Il ruolo, ovviamente, è sempre quello di Titta DeGirolamo. Il latitante esiliato all'estero per espiare colpe antiche, nell'illusoria speranza di tagliare i ponti con il passato.

Una vita tranquilla, secondo lungometraggio di Claudio Cupellini, (ri)parte proprio da questo spunto, giocandosi così in partenza una buona fetta di originalità. Servillo è Rosario, ristoratore napoletano emigrato (così pare) nella fredda e umida periferia tedesca per cercare fortuna. Ha un ristorante avviato, una bella moglie teutonica, un bambino in età scolare e un'esistenza apparentemene serena. Ma già in una delle prime scene si capisce che qualcosa non quadra in questo confortante idillio: si vede Rosario nel giardino di casa che pianta lunghi chiodi negli alberi allo scopo di farli ammalare. In Germania abbattere gli alberi è quasi sacrilego e le autorità acconsentono al loro taglio solo se, appunto, sono malati. E questo è l'unico modo per ampliare la propria casa...

Attenzione: Rosario non è il classico 'palazzinaro' italico, nè tantomeno un ignorante irrispettoso della natura. E', semplicemente, un camorrista. Uno che è fuggito di nascosto in Germania per salvare la pelle, cercando faticosamente di ricostruirsi un'identità e una vita nuova. E figuriamoci se uno così si fa degli scrupoli ambientalisti!
Un giorno però accade qualcosa che va a minare il quadretto: nel ristorante si presentano due ragazzi napoletani, capitati fin lì 'in viaggio d'affari' e decisi a non andarsene prima di aver completato la loro 'missione'. Uno di questi è Diego, il figlio segreto di Rosario, abbandonato parecchi anni prima durante la fuga; l'altro è un suo complice, che tra l'altro conosce bene il padrone di casa... i due, ovviamente, sono venuti per uccidere: nella fattispecie, un ricco imprenditore locale che sta per concludere una commessa da venti milioni di euro per incenerire i rifiuti campani.
Rosario è, chiaramente, sconvolto ma non sorpreso. In un certo senso se lo aspettava. Sapeva che il passato (leggi la camorra), prima o poi ti viene a chiedere il conto, e tanto più è antico tanto più è salato. E stavolta il prezzo da pagare è davvero alto...

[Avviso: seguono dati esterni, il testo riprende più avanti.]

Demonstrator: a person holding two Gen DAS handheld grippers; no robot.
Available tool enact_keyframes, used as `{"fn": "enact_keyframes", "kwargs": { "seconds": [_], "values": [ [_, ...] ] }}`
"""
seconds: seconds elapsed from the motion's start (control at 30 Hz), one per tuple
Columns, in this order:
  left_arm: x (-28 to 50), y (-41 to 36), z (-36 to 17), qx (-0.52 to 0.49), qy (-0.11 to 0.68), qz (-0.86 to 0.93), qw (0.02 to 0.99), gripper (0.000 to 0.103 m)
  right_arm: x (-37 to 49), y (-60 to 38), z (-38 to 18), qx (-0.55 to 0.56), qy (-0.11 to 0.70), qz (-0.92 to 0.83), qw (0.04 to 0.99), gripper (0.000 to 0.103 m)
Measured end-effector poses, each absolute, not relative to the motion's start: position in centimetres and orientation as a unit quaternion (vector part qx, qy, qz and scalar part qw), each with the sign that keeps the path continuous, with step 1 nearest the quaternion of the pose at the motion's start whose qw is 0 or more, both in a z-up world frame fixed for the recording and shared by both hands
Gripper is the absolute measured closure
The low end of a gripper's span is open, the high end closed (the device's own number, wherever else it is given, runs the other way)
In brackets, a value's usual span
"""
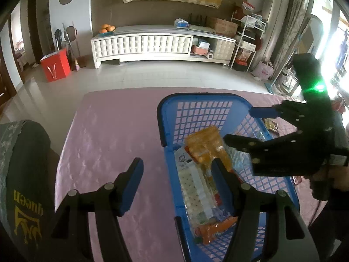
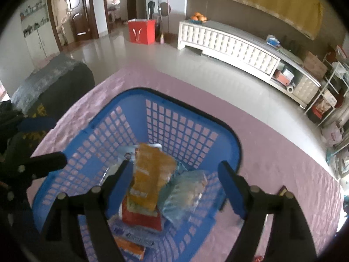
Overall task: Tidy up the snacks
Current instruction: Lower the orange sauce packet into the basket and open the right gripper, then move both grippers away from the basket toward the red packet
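While both grippers hang over blue lattice plastic basket (image 2: 192,135), we note right gripper (image 2: 174,183) and left gripper (image 1: 176,174) jaws apart, empty. Crinkly orange snack packet (image 2: 150,174) lies atop packets inside. Basket on pink textured tablecloth (image 1: 113,131); glossy tiled floor (image 1: 152,74) beyond.

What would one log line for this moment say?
right gripper: open above orange packet | left gripper: open, empty | blue basket: holds several snacks

White cabinet (image 1: 141,45) holds oranges (image 1: 106,28); red box (image 1: 55,66) stands near it.
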State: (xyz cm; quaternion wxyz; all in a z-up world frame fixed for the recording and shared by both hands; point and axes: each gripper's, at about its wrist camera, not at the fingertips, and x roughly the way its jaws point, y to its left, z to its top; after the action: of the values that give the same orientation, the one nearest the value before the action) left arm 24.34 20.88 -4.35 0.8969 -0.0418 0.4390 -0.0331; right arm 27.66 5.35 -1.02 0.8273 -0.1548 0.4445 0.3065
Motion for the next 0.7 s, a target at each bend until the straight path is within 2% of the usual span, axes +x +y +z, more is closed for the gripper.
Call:
{"fn": "enact_keyframes", "kwargs": {
  "seconds": [0.6,0.7],
  "values": [
    [21.0,12.3,3.1,0.003,0.385,-0.054,0.921,0.041,23.1,-5.0,8.8,-0.117,0.385,0.272,0.874,0.019],
    [20.8,10.1,4.1,0.01,0.374,-0.067,0.925,0.03,22.8,-7.1,9.3,-0.113,0.379,0.259,0.881,0.018]
  ]
}}
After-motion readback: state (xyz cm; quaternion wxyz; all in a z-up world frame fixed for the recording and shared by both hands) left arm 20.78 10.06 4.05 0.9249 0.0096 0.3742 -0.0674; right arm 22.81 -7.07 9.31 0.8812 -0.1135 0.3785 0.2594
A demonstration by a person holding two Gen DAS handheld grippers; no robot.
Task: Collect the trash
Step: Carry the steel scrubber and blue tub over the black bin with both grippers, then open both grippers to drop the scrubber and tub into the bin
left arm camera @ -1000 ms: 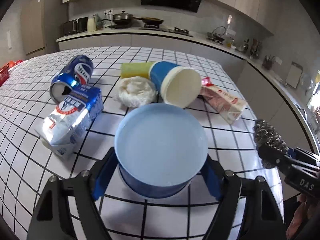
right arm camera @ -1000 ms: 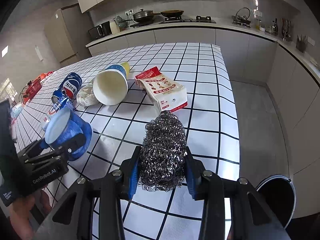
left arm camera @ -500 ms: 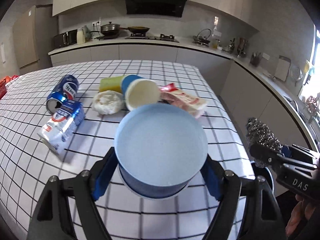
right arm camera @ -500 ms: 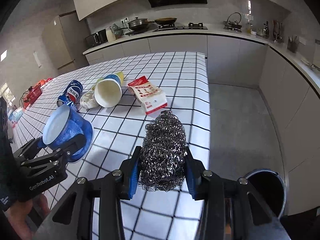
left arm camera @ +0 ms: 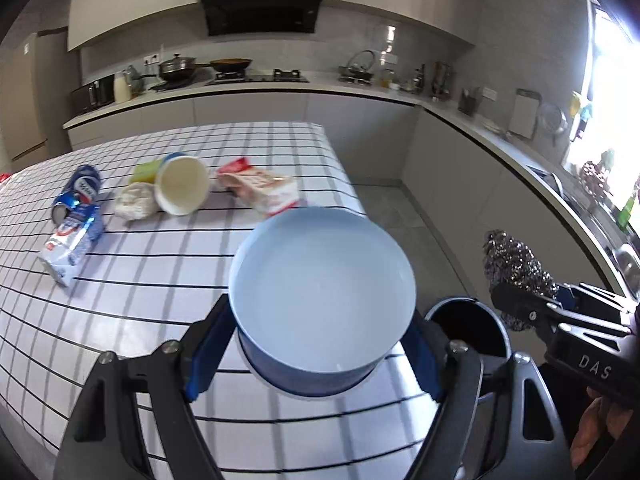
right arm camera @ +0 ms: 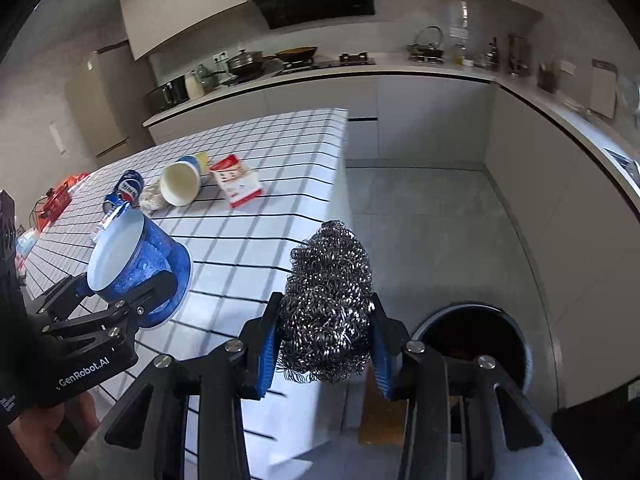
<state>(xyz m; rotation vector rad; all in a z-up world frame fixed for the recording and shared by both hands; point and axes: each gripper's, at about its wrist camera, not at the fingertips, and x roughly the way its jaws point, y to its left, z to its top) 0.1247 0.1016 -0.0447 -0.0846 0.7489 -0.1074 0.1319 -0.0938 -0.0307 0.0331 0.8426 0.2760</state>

Una vita tranquilla è, principalmente, un film sul rapporto tra padri e figli. Sul passato che ritorna, e che le distanze non possono annullare. Sul conflitto d'interesse di un figlio perduto, che sta 'dalla parte sbagliata', e che vede il suo posto spodestato da un ragazzino biondo che va a scuola e parla tedesco... La materia, come si vede, è interessante e delicata. E sarebbe stata una buona occasione per girare una pellicola intimista e introspettiva, che andasse a scandagliare nelle teste e nelle esistenze di due personaggi agli antipodi per età, sentimenti e modo di vivere.
Il regista invece sceglie la strada più facile, quella del thriller, e riempe il film di sparatorie, assassinii, inseguimenti in auto, rapimenti. Ed è qui che delude: la trama gialla non è sorretta a modo da una sceneggiatura che fa acqua in più punti, e molte cose finiscono col non tornare e mettendo in secondo piano quello che è, come detto, l'assunto principale del film.

A salvare il film è manco a dirlo Toni Servillo, che qui è ancora una volta straordinario: la sua interpretazione di un mafioso latitante che si vede crollare addosso il mondo che si era costruito è davvero magistrale. Molto più della caricatura macchiettistica del Gorbaciof di Incerti. Qui l'attore napoletano lavora per sottrazione, sostituendo smorfie e tic con una recitazione dolente e composta, ferocemente 'normale'.
Niente da dire, anche se ci piacerebbe vederlo magari meno spesso ma in ruoli diversi e non stereotipati. Uno di questi è il suo impegno in Noi credevamo di Martone, dove Servillo interpreta Giuseppe Mazzini, in un ruolo temporalmente risicato ma non certo marginale. Forse il migliore tra tutti quelli interpretati in quest'anno di super-lavoro. Esce venerdì nelle nostre sale, e vi consiglio vivamente di non perderlo.

VOTO: * * *

UOMINI DI DIO (Francia, 2010) di Xavier Beauvois

Algeria, 1996: una colonia di monaci cristiani vive in pace e in perfetta sintonia con la popolazione musulmana, chiaramente in stragrande maggioranza. I religiosi vivono del loro lavoro, partecipano perfettamente integrati alla vita sociale del luogo, offrono gratuitamente assistenza, conforto e alloggio a chiunque ne abbia bisogno, di qualsiasi etnia o religione siano. Ma l'Algeria, si sa, è una polveriera, una 'Santa Barbara' pronta ad esplodere per il minimo pretesto. Un giorno un gruppo di lavoratori stranieri viene massacrato da una cellula di terroristi e ai poveracci, disperati, non resta che chiedere aiuto al monastero guidato da Padre Christian, innescando una pericolosa quanto involontaria rappresaglia. L'esercito si offre di proteggere i coraggiosi monaci, ma Padre Christian rifiuta di farsi coinvolgere in schermaglie politiche e va avanti per la propria strada, che da allora (è il giorno di Natale) si farà sempre più sanguinosa...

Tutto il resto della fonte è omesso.